Ve sıra New York’a gelir. Dizilerde/filmlerde izlediğiniz, gitmeden birçok yerini bildiğiniz şehir. Az mı izledik Manhattan’ı, Empire State Binası’nı ya da Central Park’ı. Adeta her köşesi tanıdık.
New York’a ilk ayak basışımız ve yardımsever bir güvenlik görevlisi. Amerika fazlaca bireyselci değil miydi? Önyargılar; önyargıları parçalamanın yolu onlarla yüzleşmektir. Gittiğiniz her ülke, tanıdığınız her bir insan önyargılarınızı yıkmak için birebirdir.Tabi bu yeni önyargılar geliştirmeyeceğiniz anlamına gelmez:)
New York’a ayak basışınız aslında uçaktan inince olmuyor, metrodan inip caddelere kendinizi attığınızda anlıyorsunuz ki burası New York; dev binaların ve geniş sokakların şehri. Times Meydanı’na vardığınızda ise o ilham verici dedikleri ışıklarla karşılaşıyorsunuz, ancak doğrusunu söylemek gerekirse bana pek ilham vermedi. Boğaz’a yansıyan ışıkları NY’un ışıklarına tercih ederim. New York benim için İstanbul’daki her şeyin büyüğü gibi; binaların, yemeklerin, sokakların,mağazaların. Trafik desen burada da berbat. Kalabalık desen onu hiç sorma.

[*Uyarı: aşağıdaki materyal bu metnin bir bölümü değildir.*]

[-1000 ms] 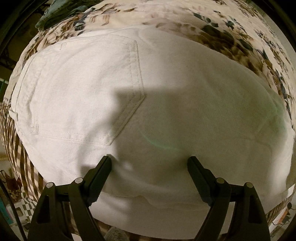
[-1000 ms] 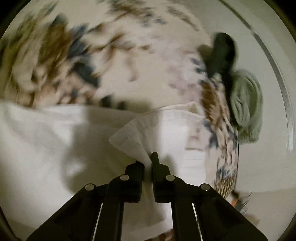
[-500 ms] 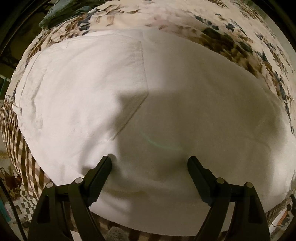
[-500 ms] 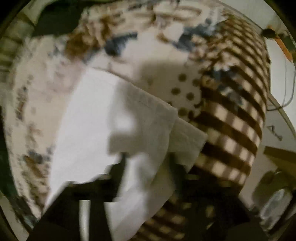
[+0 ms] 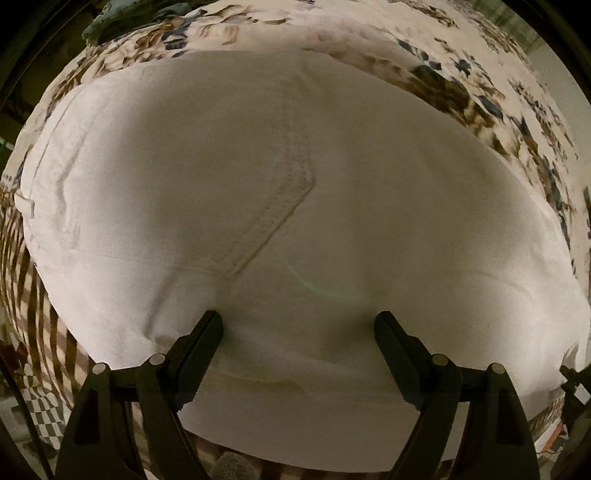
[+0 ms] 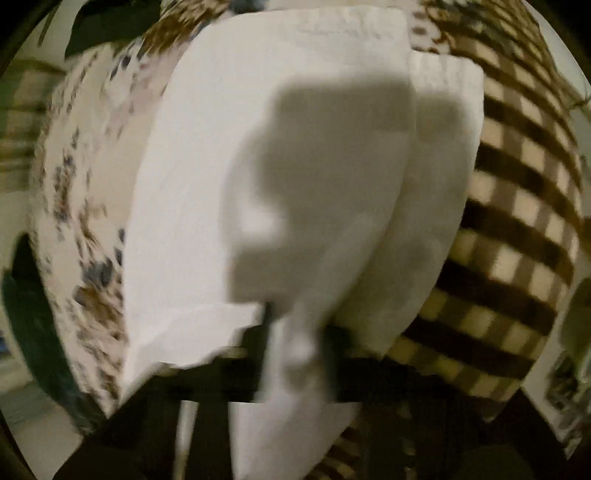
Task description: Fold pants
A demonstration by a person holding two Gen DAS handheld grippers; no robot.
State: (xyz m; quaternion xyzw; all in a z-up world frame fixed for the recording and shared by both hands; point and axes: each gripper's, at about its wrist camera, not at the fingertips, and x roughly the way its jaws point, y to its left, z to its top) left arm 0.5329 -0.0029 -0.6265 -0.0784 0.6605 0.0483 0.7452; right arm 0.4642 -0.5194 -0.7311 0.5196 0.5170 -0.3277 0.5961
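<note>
White pants (image 5: 369,206) lie spread flat on a bed, the back pocket (image 5: 258,192) facing up. My left gripper (image 5: 299,321) stands open, pointing straight down, with both fingertips (image 5: 214,323) resting on the cloth near its front edge. In the blurred right wrist view the folded pants (image 6: 229,155) run away up the frame. My right gripper (image 6: 295,343) is closing its jaws on a bunched fold of the white cloth at the near end, and the cloth fills the narrow gap between the dark fingers.
A floral bedspread (image 5: 461,85) lies under the pants, and a brown checked blanket (image 6: 517,221) hangs along the bed's side. A dark green garment (image 5: 110,22) sits at the far corner. The floor (image 5: 40,413) shows past the bed edge.
The right wrist view has rolled sharply and dropped, carrying the gripped pant end along the bed. The left view drifted slightly, and a broad shadow now covers the pocket.
</note>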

Kozmopolitliğe gelince İstanbul’a bin basar.
New York’un benim için en ilginç yanlarından biri her mağazada, kasada “Hi, how are you?” diyen çalışanları. Gerçekten mi soruyorlar? Hep öğrendiğimiz o “Fine, thanks and you? ” kalıbı bu bağlam için geçerli bir cevap mı?Bu soru bir alışkanlıktan mı ibaret yoksa? “Nasıl olduğumdan sana ne”ye kadar yolu var beyninizin içinde.
Bana bu kadar gökdelen, bu kadar parlak ışık fazla galiba. Brooklyn’e geçtiğimde tam da bu yüzden kendimi daha mutlu ve huzurlu hissettim. Şehrin lokalleri burada yaşıyor olmalı dedim. Manhattan da neymiş!:)
Fast food krallığında yemeklere gelince ise diyecek şey yok. Gerçekten bir krallık, tatlılar da müthiş. İleriki yazılarımda mekanları paylaşacağım tabiki de.:)
Bir de Broadway müzikallerinden bahsetmeden olmaz. Biz önceden internetten bilet alarak Chicago’yu izledik, güzel bir deneyimdi, tavsiye edilir. En uygun fiyatlılar genelde Phantom of the Opera ve Chicago oluyor. Ünlü isimlerin oynadıkları müzikaller ise daha pahalı. Biz http://www.broadway.com/ dan almıştık biletlerimizi, ancak Times Meydanı’nda da indirimli fiyatlarla satış olabiliyor.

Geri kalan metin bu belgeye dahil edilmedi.